53À cette précarité commune, fondée sur des systèmes d’emplois différents, correspondent pourtant des trajectoires de mobilisation très différentes. Cela tient d’abord aux possibilités de mobilité autonome différenciées pour les travailleurs des deux pays. Alors qu’à Melun-Sénart, l’intérim fait l’objet d’une utilisation stratégique par certains travailleurs, d’autant plus que la conjoncture locale leur est favorable, les ouvriers italiens sont largement dépendants de la coopérative qui les emploie. Quand les premiers peuvent changer d’entreprise pour fuir des conditions de travail trop dégradées, les seconds sont en quelque sorte bloqués dans l’entrepôt.
54Ainsi, c’est l’ancrage en entrepôt lié à la réduction de la mobilité qui a constitué le premier facteur de mobilisation et qui, en Italie, a permis aux syndicats de base de mettre en place une stratégie fondée sur le « contre usage » des réseaux communautaires.

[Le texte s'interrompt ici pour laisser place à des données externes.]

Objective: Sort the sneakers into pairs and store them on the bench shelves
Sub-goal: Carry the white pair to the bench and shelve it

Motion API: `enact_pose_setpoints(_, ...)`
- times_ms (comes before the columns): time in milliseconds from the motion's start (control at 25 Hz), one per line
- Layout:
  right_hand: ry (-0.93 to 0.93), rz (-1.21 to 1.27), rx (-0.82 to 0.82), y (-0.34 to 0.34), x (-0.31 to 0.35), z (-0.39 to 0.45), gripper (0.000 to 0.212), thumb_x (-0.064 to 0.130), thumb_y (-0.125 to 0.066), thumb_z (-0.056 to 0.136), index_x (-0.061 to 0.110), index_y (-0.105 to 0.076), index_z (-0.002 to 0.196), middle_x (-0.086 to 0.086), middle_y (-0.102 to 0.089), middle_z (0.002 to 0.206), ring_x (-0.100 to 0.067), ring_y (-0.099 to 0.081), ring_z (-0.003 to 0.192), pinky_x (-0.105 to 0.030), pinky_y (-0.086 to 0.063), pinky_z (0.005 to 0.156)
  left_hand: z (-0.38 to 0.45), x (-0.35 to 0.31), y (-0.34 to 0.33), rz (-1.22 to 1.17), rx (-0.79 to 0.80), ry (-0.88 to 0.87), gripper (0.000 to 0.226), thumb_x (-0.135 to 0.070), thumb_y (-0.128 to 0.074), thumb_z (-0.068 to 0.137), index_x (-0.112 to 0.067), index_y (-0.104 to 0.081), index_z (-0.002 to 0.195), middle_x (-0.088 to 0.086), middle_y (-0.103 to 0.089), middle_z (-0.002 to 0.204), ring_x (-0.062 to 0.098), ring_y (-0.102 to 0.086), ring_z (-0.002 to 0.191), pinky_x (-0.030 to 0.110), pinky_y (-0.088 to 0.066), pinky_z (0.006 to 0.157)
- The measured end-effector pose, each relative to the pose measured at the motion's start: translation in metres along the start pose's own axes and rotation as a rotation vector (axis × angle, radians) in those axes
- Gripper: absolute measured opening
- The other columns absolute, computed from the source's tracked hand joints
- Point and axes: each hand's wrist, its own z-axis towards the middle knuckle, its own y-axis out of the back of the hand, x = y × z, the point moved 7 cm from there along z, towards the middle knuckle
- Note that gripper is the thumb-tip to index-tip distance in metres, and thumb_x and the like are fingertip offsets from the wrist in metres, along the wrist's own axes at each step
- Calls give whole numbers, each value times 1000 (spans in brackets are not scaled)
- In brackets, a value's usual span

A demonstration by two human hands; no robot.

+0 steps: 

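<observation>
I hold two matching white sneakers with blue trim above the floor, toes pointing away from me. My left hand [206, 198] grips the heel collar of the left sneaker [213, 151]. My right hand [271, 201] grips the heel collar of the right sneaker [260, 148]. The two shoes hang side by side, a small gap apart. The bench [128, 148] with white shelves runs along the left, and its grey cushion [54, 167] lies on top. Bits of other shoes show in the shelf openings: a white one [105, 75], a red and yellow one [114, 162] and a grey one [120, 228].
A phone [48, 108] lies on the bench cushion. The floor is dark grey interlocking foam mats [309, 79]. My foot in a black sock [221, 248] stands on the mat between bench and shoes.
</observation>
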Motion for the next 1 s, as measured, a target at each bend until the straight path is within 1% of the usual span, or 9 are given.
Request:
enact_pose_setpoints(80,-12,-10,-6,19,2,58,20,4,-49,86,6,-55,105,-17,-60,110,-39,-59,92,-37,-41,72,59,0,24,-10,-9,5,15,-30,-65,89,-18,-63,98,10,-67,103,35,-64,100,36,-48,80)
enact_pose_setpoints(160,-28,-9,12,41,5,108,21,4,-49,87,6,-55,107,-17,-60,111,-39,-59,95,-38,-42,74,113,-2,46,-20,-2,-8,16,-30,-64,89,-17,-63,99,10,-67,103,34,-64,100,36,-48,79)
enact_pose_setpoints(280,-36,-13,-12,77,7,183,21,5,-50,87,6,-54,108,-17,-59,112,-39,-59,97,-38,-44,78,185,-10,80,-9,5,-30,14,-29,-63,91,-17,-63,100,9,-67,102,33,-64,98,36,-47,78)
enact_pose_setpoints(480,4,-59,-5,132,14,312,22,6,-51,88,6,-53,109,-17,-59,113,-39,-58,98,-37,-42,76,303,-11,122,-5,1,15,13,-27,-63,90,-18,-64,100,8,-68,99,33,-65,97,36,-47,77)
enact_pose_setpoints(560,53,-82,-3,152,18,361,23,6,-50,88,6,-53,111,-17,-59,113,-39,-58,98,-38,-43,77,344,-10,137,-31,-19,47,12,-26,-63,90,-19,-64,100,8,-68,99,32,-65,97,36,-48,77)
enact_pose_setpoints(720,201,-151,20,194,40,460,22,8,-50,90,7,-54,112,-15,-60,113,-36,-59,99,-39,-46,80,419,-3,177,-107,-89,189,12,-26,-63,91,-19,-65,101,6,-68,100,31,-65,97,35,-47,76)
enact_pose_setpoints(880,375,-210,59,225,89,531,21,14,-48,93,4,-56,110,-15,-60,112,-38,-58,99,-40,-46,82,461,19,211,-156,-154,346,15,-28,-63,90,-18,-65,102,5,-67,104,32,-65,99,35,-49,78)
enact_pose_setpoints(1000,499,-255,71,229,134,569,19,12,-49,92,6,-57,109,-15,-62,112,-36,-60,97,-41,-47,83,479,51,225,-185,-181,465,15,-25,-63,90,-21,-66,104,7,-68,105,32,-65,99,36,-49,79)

Présents au sein des coopératives, fortement ancrés dans le territoire en dehors du lieu de travail, et utilisés au départ par les employeurs pour assurer un « double contrôle » sur les travailleurs et favoriser les divisions au sein du collectif ouvrier, ces réseaux se sont révélés des instruments puissants pour les mobilisations syndicales. À Melun-Sénart, la gestion du travail dans les entrepôts par les agences d’intérim ne permet pas, au contraire, la solidification de tels réseaux, les ouvriers étant éclatés entre les diverses agences d’intérim. La gestion concurrentielle de la main-d’œuvre a même plutôt tendance à segmenter les collectifs de travail et à limiter la présence syndicale dans les entrepôts à quelques militants isolés ou davantage engagés dans des pratiques de conciliation avec la direction.